Task brief
Given the material below, output exactly the lines from the line with "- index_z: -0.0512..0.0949" to the line with "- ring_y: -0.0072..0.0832", both ends included, and no other lines.

Dataset content
============

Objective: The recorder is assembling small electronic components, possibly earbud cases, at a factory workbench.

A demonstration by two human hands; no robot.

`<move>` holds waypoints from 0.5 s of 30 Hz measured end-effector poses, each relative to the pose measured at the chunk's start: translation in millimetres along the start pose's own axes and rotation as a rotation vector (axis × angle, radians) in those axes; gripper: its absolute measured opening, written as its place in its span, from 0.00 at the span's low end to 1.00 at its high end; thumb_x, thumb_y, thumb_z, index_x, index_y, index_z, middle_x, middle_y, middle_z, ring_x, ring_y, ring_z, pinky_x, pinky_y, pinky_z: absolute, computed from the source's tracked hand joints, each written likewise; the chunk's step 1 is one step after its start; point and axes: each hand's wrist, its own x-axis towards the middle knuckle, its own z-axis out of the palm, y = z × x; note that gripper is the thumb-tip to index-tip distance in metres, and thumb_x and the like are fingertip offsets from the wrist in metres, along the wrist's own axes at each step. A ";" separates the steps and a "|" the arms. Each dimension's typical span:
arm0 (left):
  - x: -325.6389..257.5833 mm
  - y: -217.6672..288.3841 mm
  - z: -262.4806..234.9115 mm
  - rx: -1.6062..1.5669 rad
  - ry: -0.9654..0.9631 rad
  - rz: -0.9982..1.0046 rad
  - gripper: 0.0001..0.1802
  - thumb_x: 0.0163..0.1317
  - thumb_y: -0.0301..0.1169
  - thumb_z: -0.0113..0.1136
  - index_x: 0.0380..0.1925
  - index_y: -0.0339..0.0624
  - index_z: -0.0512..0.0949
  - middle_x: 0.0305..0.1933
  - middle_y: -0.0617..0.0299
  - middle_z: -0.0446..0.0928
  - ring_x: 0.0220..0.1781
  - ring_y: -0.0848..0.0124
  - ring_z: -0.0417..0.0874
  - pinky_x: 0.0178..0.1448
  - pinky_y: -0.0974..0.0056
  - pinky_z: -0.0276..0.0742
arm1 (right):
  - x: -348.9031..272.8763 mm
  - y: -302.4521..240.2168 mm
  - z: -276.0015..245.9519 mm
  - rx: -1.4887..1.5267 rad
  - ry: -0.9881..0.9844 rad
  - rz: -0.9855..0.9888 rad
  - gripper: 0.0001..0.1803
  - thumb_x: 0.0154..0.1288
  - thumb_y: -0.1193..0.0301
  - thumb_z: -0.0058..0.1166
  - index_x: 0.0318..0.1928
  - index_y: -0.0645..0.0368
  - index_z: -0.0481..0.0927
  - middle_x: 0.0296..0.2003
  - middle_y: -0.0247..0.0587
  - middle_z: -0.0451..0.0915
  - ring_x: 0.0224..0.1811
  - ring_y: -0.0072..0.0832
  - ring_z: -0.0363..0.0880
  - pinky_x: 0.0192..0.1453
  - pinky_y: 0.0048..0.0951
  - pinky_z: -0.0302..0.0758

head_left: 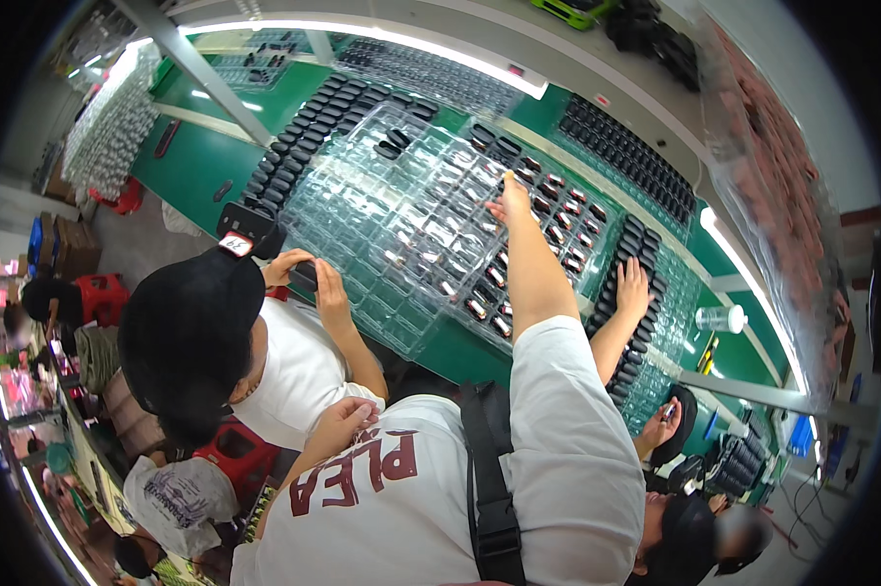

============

Answer to the exercise
  - index_z: -0.0512..0.0949
  - middle_x: 0.0305..0.1933
  - middle_y: -0.0617..0.0299
  - middle_z: -0.0446..0.0928
  - ring_x: 0.0220..0.1781
  - ring_y: -0.0848..0.0124
  - ring_z: -0.0417..0.0874
  - pinky_x: 0.0178..0.1448
  - pinky_y: -0.0974..0.0056
  - pinky_z: -0.0276..0.0742
arm1 (right):
  - x: -348.9031..272.8763 mm
  - y: -302.4521..240.2168 mm
  - z: -276.0015..245.9519 mm
  - rx: -1.4887..1.5267 rad
  - ry: -0.9881..0.9844 rad
  - rz: -0.9855..0.9888 rad
  - gripper: 0.0001..0.1803
  - thumb_x: 0.0154..0.1288
  - thumb_y: -0.1193..0.0301
  - thumb_z: -0.0058..0.1166
  - index_x: 0.0318..0.1928
  - index_y: -0.0645..0.0368
  - index_z: -0.0481..0.0927
  - middle_x: 0.0296..0.2003
  - middle_y: -0.0247..0.0587
  - middle_z: -0.0451..0.0915
  - ring_x: 0.0224..0.1811
  - ring_y: -0.0072..0.0832

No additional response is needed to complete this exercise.